Un ejemplo simple: juegan al futbol dos equipos. Señal de información, y se escucha: “el pititos Godínez avanza por izquierda, se acerca al área grande y pasa el balón al Sambucas García. Piringas Pérez le impide el paso, lo derriba y el árbitro marca penal”. Señal de opinión y el narrador sigue: “El árbitro se equivoca totalmente; no se dio cuenta de que el Piringas fue al balón y no al jugador: ¿a dónde vamos a llegar con ese arbitraje?”

Y así hasta el minuto noventa, más lo que añada el árbitro.

Suena a chiste jocoso, pero no lo es. En 1961 el asunto llegó a que el Instituto Federal de Telecomunicaciones, que en los tiempos de la cuarta simulación tiene su futuro pendiente del hilo de los caprichos del presidente López, emitiera entonces unos “Lineamientos Generales sobre la Defensa de las Audiencias”, publicado en el Diario Oficial de la Federación, en diciembre de ese año. El texto cayó en el olvido por el propio peso de su imbecilidad: no hay persona que pueda adjudicarse la autoridad para determinar qué información es veraz y cuál no, requisito que anima a la ley mordaza.

La decisión de la Segunda Sala documenta que lo que hemos venido advirtiendo los observadores de la conducta del presidente López en contra de la libertad de expresión nos hemos quedado cortos: no es una amenaza, es una realidad. Para ponernos la mordaza tiene al Congreso dominado y para remachar, la Suprema Corte de Justicia de la Nación le lame las suelas.
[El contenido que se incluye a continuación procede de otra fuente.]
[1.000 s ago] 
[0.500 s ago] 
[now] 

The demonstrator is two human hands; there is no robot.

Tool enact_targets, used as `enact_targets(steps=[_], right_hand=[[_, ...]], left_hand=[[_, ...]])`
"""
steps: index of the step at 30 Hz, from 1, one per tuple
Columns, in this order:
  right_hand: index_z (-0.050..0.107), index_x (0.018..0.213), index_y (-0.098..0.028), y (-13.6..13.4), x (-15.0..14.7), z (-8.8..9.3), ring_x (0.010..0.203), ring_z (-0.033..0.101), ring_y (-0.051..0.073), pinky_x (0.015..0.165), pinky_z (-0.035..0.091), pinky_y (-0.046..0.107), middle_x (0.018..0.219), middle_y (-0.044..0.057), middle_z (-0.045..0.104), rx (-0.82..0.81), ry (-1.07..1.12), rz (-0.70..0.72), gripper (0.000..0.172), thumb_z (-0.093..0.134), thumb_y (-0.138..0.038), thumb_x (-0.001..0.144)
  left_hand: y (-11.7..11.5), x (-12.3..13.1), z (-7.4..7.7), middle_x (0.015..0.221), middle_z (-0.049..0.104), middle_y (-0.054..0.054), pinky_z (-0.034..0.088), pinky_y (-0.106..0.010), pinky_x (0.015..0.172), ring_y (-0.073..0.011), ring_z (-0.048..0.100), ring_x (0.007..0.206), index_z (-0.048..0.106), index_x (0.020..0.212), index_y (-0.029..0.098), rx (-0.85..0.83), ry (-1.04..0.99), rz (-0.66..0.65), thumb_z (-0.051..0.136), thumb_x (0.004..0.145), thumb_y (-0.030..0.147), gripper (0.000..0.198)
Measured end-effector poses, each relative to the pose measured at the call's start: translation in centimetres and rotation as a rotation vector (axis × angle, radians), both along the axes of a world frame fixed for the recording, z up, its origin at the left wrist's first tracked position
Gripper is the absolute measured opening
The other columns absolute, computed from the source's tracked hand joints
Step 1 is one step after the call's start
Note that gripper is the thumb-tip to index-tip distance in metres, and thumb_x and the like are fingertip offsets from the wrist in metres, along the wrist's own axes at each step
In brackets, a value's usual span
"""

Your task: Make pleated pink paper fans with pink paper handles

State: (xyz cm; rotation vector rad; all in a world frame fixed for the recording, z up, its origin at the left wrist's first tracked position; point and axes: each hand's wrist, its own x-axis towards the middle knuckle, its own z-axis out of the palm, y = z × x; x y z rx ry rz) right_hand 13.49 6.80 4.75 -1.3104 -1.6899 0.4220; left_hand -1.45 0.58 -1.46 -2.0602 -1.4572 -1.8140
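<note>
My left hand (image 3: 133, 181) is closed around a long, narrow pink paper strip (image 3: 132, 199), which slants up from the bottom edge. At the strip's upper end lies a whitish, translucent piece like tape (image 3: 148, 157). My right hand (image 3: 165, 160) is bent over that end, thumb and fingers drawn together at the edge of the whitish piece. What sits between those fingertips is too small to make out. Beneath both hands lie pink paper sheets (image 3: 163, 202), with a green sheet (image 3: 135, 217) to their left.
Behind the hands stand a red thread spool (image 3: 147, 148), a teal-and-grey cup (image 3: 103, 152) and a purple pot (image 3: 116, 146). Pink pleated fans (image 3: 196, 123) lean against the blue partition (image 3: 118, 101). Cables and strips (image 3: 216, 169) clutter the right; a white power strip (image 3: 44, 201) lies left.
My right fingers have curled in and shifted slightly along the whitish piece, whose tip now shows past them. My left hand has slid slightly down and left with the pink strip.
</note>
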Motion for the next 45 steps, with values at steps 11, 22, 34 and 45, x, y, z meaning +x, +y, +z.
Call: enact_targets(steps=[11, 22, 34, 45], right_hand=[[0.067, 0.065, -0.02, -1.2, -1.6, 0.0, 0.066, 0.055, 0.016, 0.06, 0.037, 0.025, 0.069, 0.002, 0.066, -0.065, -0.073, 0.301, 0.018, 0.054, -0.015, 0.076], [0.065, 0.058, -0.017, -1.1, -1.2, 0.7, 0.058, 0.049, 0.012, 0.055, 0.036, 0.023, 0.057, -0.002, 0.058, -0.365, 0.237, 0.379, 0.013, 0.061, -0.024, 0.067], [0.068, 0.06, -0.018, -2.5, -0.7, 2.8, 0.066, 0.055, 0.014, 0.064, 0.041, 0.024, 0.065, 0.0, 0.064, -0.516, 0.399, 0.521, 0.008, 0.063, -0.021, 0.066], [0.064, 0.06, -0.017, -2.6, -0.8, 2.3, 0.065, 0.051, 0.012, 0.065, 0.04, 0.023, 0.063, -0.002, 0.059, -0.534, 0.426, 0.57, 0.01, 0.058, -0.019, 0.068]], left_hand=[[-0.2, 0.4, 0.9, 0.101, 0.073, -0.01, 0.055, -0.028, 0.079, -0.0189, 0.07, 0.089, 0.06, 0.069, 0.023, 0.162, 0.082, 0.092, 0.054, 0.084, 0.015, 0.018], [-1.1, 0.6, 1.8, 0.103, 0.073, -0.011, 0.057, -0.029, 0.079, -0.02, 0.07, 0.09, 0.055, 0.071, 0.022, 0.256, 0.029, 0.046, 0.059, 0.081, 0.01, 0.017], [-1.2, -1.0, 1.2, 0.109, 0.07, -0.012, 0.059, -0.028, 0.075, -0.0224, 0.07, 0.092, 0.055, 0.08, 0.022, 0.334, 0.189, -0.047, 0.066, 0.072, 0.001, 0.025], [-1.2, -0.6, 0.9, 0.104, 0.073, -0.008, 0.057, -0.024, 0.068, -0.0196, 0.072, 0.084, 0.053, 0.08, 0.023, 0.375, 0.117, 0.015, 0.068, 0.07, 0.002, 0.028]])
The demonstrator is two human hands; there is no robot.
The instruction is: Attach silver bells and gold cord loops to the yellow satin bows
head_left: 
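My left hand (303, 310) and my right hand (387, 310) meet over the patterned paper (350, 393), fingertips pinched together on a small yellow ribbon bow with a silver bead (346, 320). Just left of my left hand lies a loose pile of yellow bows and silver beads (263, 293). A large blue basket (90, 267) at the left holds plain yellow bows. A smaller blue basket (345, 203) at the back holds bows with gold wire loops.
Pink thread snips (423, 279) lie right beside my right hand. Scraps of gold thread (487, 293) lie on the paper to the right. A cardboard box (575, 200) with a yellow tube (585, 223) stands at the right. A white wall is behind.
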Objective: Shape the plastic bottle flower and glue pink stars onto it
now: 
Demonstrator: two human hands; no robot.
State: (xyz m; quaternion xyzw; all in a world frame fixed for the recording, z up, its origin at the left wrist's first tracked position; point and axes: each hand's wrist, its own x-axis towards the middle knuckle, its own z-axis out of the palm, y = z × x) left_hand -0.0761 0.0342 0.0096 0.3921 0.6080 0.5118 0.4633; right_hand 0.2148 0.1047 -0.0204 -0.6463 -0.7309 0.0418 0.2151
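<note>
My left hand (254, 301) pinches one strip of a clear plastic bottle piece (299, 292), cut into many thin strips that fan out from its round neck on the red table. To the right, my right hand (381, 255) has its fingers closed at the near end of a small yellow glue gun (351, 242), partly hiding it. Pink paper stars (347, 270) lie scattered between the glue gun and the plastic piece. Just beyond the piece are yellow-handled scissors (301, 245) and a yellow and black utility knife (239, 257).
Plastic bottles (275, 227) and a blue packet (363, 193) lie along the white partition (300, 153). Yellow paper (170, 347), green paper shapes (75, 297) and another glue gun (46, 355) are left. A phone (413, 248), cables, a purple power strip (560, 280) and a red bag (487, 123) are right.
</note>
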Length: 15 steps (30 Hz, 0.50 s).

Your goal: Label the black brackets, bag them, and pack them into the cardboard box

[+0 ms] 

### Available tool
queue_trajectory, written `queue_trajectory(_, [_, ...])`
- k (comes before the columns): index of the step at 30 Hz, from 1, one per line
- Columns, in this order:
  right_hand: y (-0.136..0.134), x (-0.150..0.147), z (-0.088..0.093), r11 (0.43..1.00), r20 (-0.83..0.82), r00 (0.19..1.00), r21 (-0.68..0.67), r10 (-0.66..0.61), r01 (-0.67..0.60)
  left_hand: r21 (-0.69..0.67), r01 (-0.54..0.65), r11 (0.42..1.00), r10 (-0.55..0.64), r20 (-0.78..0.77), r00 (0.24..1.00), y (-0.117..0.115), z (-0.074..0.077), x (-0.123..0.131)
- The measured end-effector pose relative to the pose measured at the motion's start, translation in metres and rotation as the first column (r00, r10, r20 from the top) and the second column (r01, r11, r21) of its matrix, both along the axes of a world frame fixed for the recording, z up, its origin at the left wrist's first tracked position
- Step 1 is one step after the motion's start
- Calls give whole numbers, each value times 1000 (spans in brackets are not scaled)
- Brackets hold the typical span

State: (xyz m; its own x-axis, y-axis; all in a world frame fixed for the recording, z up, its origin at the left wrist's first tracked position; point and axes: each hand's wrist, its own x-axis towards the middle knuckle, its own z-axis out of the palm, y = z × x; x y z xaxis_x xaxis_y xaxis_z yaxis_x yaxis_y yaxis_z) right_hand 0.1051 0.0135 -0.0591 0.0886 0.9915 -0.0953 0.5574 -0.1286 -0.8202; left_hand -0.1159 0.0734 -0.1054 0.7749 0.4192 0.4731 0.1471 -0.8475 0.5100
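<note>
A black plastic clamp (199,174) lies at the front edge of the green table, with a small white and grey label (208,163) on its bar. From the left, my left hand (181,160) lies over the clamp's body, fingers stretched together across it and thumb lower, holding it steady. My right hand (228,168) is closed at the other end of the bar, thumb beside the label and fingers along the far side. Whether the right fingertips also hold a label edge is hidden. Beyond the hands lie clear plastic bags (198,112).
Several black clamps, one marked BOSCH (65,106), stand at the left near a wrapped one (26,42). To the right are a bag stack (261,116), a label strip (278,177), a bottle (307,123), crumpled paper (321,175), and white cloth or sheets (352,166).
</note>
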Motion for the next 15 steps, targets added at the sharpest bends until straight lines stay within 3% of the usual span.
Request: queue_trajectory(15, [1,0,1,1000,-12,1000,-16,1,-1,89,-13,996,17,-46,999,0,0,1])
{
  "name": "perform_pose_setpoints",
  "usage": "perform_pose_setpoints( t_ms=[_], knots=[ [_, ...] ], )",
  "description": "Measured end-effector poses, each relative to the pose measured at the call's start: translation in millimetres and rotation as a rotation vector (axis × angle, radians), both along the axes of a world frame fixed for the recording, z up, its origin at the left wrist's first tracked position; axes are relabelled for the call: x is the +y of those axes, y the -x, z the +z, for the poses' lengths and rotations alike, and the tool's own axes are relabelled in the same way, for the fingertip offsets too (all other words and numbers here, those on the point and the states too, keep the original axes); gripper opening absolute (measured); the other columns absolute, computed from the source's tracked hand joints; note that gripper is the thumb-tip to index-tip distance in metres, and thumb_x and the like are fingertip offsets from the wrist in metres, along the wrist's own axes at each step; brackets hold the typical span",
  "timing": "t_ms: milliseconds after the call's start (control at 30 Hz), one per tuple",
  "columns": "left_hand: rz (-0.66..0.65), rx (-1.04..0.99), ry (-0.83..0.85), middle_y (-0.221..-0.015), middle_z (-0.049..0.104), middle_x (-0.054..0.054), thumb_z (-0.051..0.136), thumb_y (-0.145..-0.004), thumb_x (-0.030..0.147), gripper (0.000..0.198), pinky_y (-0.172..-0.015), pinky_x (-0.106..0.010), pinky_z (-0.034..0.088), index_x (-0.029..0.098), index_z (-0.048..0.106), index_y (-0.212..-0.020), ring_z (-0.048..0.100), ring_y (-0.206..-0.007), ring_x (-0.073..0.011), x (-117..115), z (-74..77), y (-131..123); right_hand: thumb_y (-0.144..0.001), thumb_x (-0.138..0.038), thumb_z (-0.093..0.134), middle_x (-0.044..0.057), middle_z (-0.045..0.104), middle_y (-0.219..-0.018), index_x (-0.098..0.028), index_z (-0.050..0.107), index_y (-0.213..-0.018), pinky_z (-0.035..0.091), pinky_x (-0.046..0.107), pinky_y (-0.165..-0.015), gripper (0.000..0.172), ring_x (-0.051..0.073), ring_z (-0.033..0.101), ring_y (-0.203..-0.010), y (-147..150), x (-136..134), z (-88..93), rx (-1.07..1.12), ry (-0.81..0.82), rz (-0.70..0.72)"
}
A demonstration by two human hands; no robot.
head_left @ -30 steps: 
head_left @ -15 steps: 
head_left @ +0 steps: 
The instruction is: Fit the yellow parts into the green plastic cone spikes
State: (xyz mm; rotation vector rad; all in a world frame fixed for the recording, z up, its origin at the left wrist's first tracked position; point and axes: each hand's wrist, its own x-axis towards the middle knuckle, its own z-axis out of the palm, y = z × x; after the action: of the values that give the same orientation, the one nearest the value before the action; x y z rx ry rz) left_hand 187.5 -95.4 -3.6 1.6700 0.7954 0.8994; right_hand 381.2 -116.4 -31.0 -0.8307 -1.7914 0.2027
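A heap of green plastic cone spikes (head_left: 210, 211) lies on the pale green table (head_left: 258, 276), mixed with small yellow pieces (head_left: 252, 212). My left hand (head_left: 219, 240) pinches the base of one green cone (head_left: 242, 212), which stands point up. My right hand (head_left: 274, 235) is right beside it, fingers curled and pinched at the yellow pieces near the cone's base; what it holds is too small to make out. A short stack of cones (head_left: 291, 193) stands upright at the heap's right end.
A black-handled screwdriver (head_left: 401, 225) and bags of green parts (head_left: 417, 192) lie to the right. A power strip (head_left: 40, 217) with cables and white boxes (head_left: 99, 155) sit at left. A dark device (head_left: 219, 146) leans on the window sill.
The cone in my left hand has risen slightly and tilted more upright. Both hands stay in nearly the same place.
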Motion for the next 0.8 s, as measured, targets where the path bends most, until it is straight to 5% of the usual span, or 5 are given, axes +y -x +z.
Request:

No es la primera libertad fundamental de los mexicanos que se lleva de corbata el presidente López.

La cuestión es si será la última.

CANTALETA (HASTA EL 6 DE JUNIO): Dice Catón, y yo estoy de acuerdo con él: “un voto por Morena es un voto contra México”. El empeño de Andrés Manuel por catalizar a la población mexicana para que decidan estar con él o en su contra está teniendo consecuencias. Nos aproximamos a una confrontación, como la guerra civil de los Estados Unidos, del Norte contra el Sur.